→ ASSIGNMENT: When copying the data below, keep only the lines from the one with "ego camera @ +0" through the one with "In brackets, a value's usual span", word for word, and skip the pictures.

START DATA SEGMENT

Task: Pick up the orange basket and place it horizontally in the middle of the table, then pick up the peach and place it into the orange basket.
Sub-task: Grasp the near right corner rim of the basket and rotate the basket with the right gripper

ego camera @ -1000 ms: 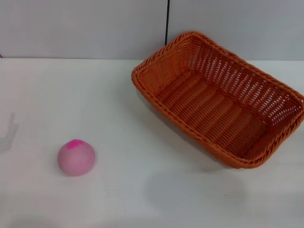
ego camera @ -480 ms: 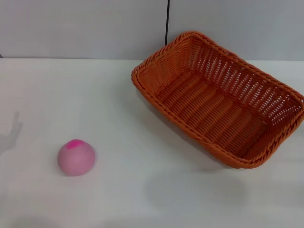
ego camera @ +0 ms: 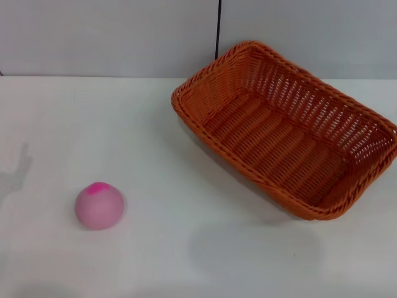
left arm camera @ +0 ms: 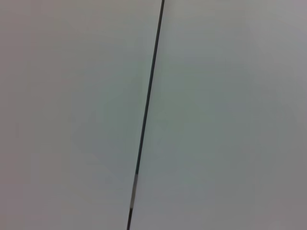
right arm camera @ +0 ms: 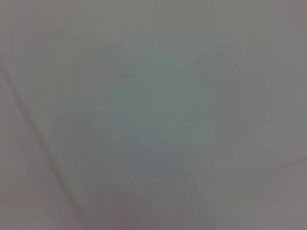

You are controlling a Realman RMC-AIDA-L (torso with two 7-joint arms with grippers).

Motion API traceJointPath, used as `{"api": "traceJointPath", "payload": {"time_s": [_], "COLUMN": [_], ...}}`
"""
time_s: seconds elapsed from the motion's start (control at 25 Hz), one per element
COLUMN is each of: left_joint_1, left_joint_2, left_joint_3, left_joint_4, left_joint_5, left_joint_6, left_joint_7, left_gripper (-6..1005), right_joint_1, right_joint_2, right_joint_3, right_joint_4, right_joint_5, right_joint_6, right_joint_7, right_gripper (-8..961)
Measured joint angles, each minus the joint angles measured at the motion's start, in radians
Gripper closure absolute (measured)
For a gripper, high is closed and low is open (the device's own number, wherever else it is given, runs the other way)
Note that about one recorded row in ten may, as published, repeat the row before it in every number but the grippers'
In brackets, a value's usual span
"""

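Observation:
The orange basket (ego camera: 288,127) lies on the white table (ego camera: 155,155) at the right, set at a slant with one corner toward the back wall. Nothing is inside it. The peach (ego camera: 99,206), pale pink with a magenta patch on top, rests near the front left, well apart from the basket. Neither gripper shows in the head view. A faint shadow of an arm falls on the table at the far left edge. Both wrist views hold only blank grey surface, the left one crossed by a thin dark seam.
A grey wall with a dark vertical seam (ego camera: 218,28) stands behind the table. Bare tabletop stretches between the peach and the basket and along the front edge.
The faint shadow at the table's left edge has shifted and lengthened slightly. The basket and the peach have not moved.

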Motion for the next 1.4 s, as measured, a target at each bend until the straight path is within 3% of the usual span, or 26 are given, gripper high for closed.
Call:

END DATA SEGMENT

→ SOLUTION:
ego camera @ +0 ms: 
left arm camera @ +0 ms: 
right arm camera @ +0 ms: 

You are controlling a Realman RMC-AIDA-L (torso with two 7-joint arms with grippers).

Motion API traceJointPath, used as `{"api": "traceJointPath", "payload": {"time_s": [_], "COLUMN": [_], ...}}`
"""
time_s: seconds elapsed from the motion's start (control at 25 Hz), one per element
COLUMN is each of: left_joint_1, left_joint_2, left_joint_3, left_joint_4, left_joint_5, left_joint_6, left_joint_7, left_gripper (-6..1005), right_joint_1, right_joint_2, right_joint_3, right_joint_4, right_joint_5, right_joint_6, right_joint_7, right_gripper (-8..961)
Measured joint angles, each minus the joint angles measured at the motion's start, in radians
Gripper closure absolute (measured)
For a gripper, high is closed and low is open (the device's own number, wherever else it is given, runs the other way)
Note that about one recorded row in ten may, as published, repeat the row before it in every number but the grippers'
In brackets, a value's usual span

No further answer is needed.